Cuando cumplir con la ley no es suficiente
Tony Anscombe, principal evangelista de seguridad de Eset Global; Mario Micucci, Investigación de seguridad de Eset Latina América; André Goujon, estratega de ciberseguridad en Chile, y Jorge Zeballos, gerente general de Eset Perún the East Security Days.
/Más allá de la evolución técnica de las amenazas, hay otro aspecto fundamental: el marco legal de cada país y la capacidad de la respuesta de las empresas. En el caso peruano, el Ley de protección de datos personales Establece directrices sobre cómo deberían ser los datos confidenciales de los ciudadanos. Sin embargo, cumplir con la ley no es suficiente.
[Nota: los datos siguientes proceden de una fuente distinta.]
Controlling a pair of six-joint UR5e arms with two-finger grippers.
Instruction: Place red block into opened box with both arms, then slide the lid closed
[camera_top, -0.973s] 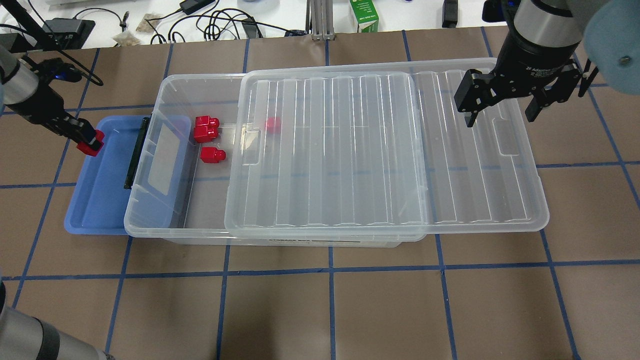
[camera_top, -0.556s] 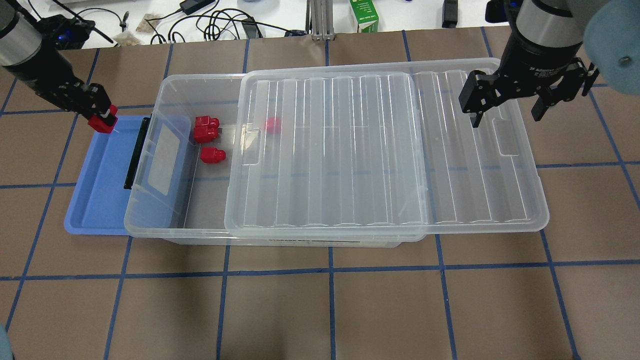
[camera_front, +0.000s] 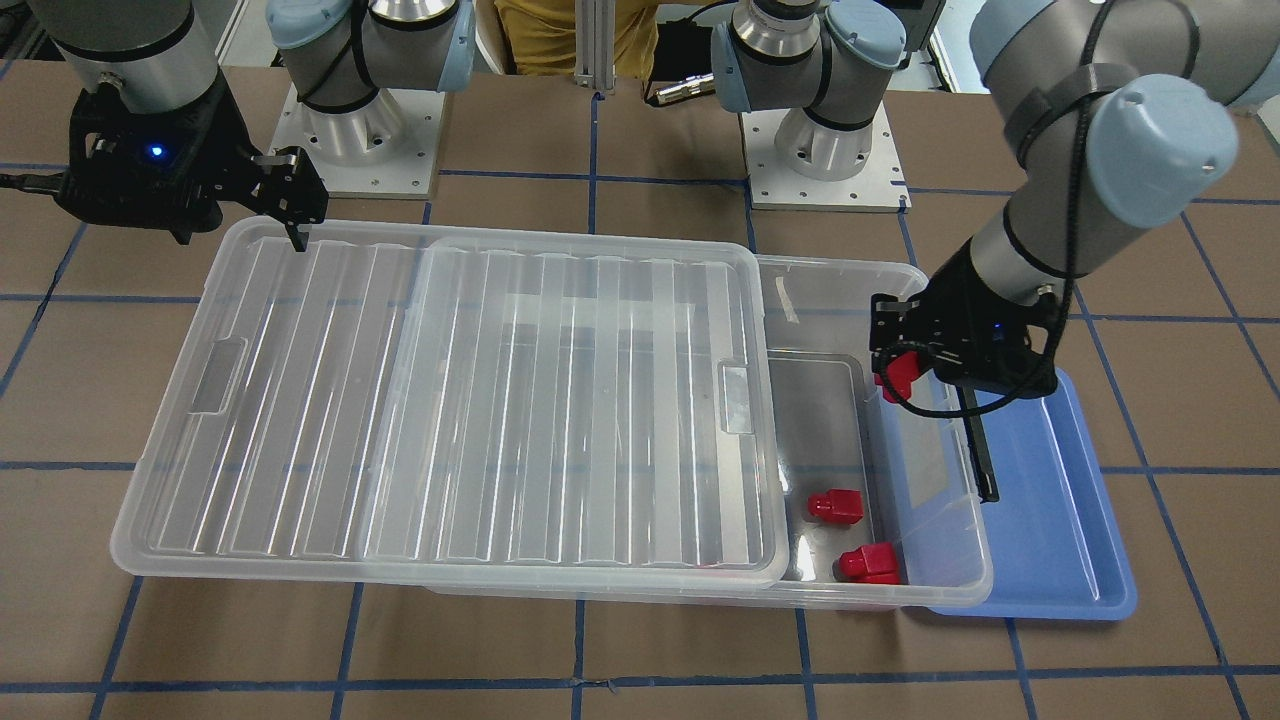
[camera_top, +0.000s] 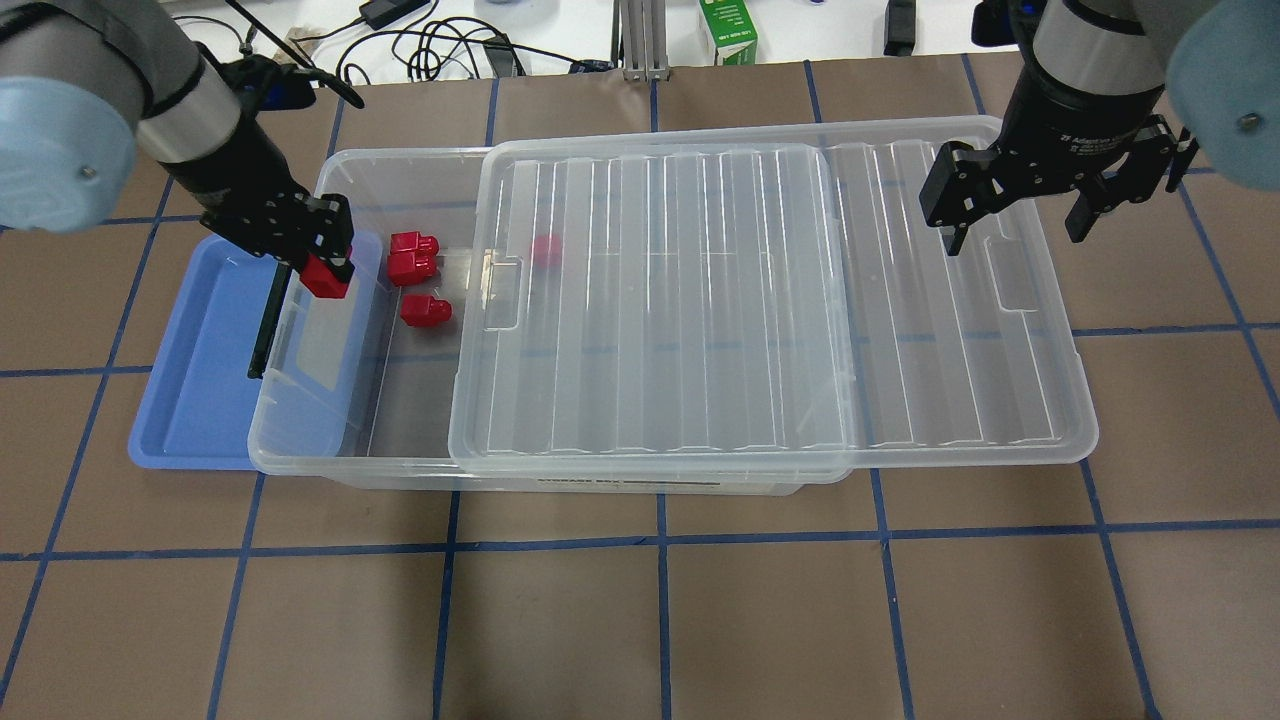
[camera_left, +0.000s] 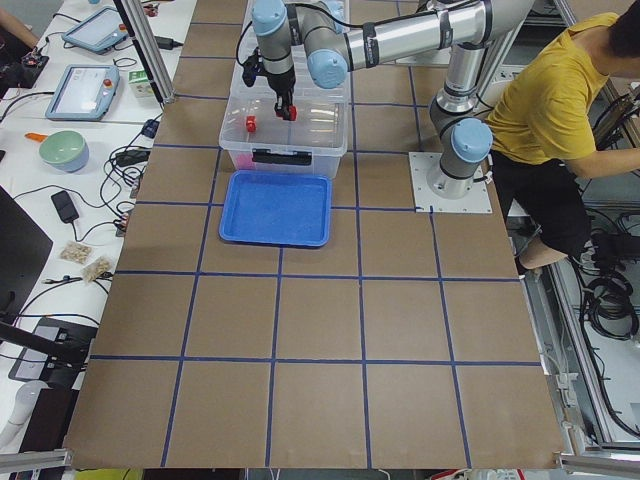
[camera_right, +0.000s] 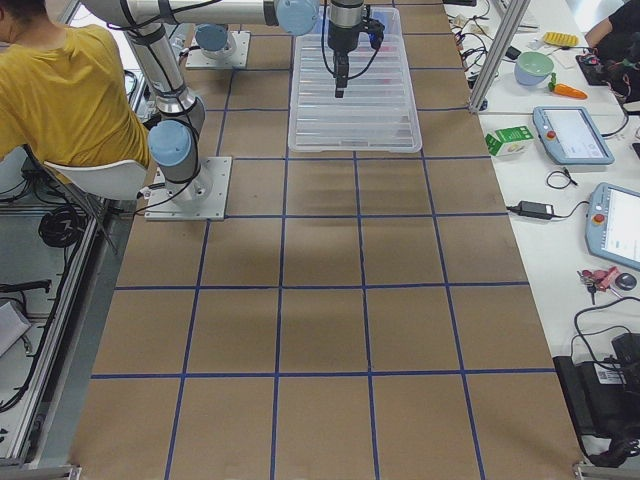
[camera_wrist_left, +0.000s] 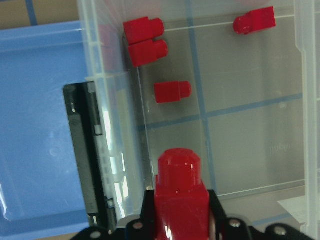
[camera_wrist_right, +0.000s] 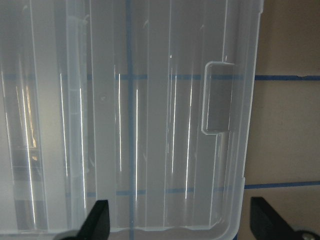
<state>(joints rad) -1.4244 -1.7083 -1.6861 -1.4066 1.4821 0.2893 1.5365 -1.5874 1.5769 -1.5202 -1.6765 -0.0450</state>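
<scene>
My left gripper (camera_top: 322, 268) is shut on a red block (camera_top: 326, 278) and holds it above the left short wall of the clear box (camera_top: 340, 165), by the black clasp (camera_top: 266, 325). In the left wrist view the held block (camera_wrist_left: 181, 187) hangs just inside that wall. Three more red blocks lie in the box: two side by side (camera_top: 413, 255), one alone (camera_top: 426, 311), and one under the lid (camera_top: 546, 248). The ribbed lid (camera_top: 760, 300) is slid to the right, so the left end is uncovered. My right gripper (camera_top: 1018, 228) hangs open above the lid's right end.
A flat blue tray (camera_top: 190, 400) lies against the box's left end, partly under it. A green carton (camera_top: 728, 30) and cables sit on the white bench behind the table. A person in a yellow shirt (camera_left: 545, 110) sits by the robot's base.
My left gripper has carried the red block rightward from the blue tray's far corner to over the box's left wall. The right gripper has barely moved and stays open.
</scene>
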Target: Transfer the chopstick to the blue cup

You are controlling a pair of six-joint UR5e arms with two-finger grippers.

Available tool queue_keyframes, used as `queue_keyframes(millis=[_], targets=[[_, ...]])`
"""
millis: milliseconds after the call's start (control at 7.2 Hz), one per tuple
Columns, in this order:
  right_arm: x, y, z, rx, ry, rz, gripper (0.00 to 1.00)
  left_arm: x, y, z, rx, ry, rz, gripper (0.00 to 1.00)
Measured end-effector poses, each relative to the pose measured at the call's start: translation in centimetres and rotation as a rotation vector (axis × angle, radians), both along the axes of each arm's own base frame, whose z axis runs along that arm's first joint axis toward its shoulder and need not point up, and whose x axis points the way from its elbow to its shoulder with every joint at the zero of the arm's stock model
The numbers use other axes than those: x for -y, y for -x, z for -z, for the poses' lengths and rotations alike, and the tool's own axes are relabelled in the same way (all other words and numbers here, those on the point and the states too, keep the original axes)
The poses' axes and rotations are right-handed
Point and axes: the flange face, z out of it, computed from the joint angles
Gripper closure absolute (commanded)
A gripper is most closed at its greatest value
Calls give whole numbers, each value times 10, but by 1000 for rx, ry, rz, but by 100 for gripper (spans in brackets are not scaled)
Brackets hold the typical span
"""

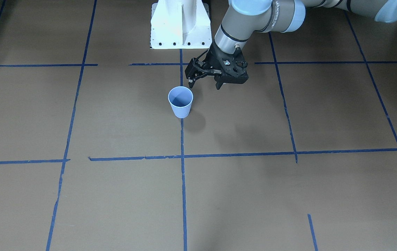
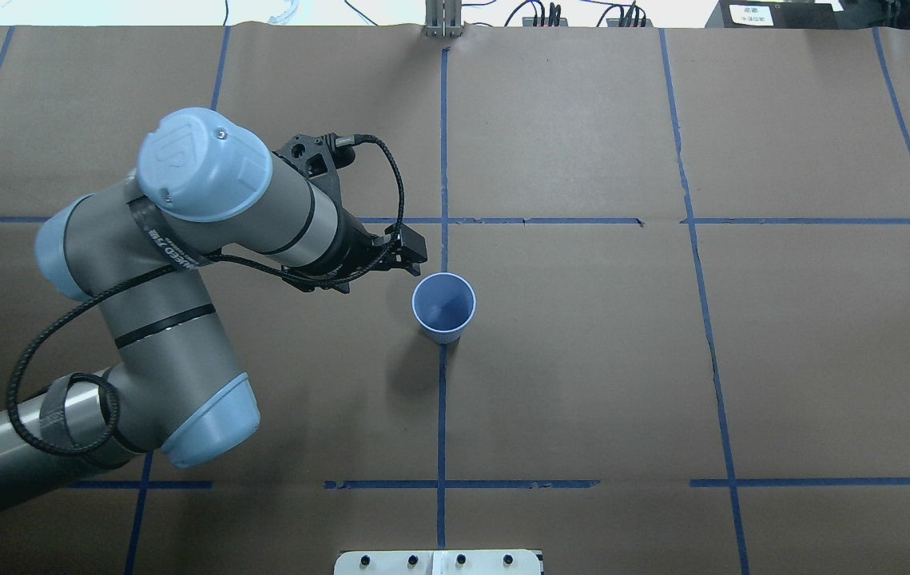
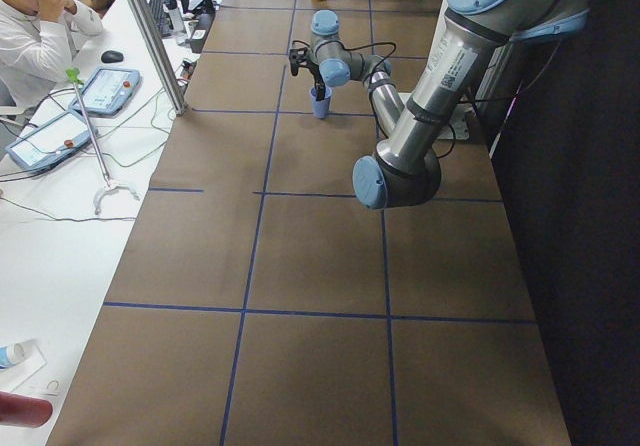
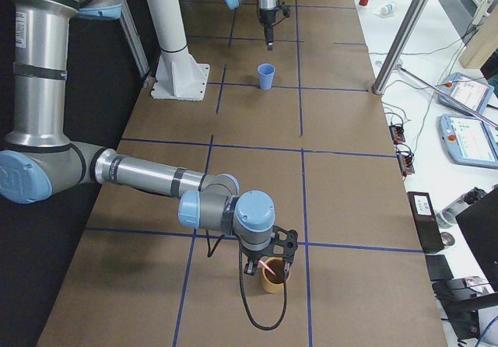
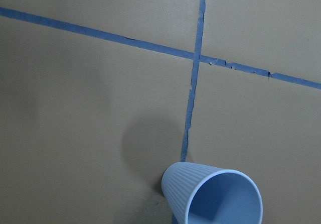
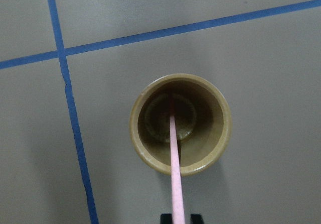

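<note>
Your right gripper (image 6: 176, 219) is clamped on the pink chopstick (image 6: 173, 148), whose lower end sits inside the brown cup (image 6: 213, 133) at the table's right end, well apart from the blue cup (image 1: 181, 104). Your left gripper (image 1: 205, 84) hangs just beside that blue cup, jaws spread and holding nothing.

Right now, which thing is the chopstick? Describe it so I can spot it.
At the table's end on the robot's right, the right gripper hangs over a brown cup. The chopstick is the thin pink stick standing in that cup; the blue cup near the middle is empty.
</note>
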Motion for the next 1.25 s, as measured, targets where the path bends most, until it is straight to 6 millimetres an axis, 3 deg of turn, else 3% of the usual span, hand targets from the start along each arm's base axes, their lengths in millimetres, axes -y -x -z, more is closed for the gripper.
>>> queue_keyframes(millis=[278,417,972,1250], targets=[[-1,0,11,11,-22,-2,99,6,62,-12,-16,-18,65,0],[-10,-3,24,14,-41,-12,99,8,78,-18,-15,-19,85,0],[-87,-41,83,2,-105,-144,98,13,87,-26,-2,-15,103,0],[-108,-61,130,5,-125,-218,99,15,91,-35,11,-5,111,0]])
Las regulaciones generalmente se centran en aspectos específicos, como la protección de la información personal, pero No contemplan todos los riesgos que una organización puede enfrentar en términos de ciberseguridad.
Por lo tanto, Anscombe recomienda adoptar un enfoque híbrido: combinar el cumplimiento regulatorio con la implementación de ‘marcos‘ Técnicos de ciberseguridad. Las empresas deben asumir que el delito cibernético no es solo un problema técnico, sino un riesgo financiero y estratégico. Y actuar en consecuencia. Tener un protocolo de respuesta a incidentes, auditar sus sistemas, capacitar al personal y tomar decisiones de la alta gerencia puede marcar la diferencia entre contener un ataque o estar expuesto a millones.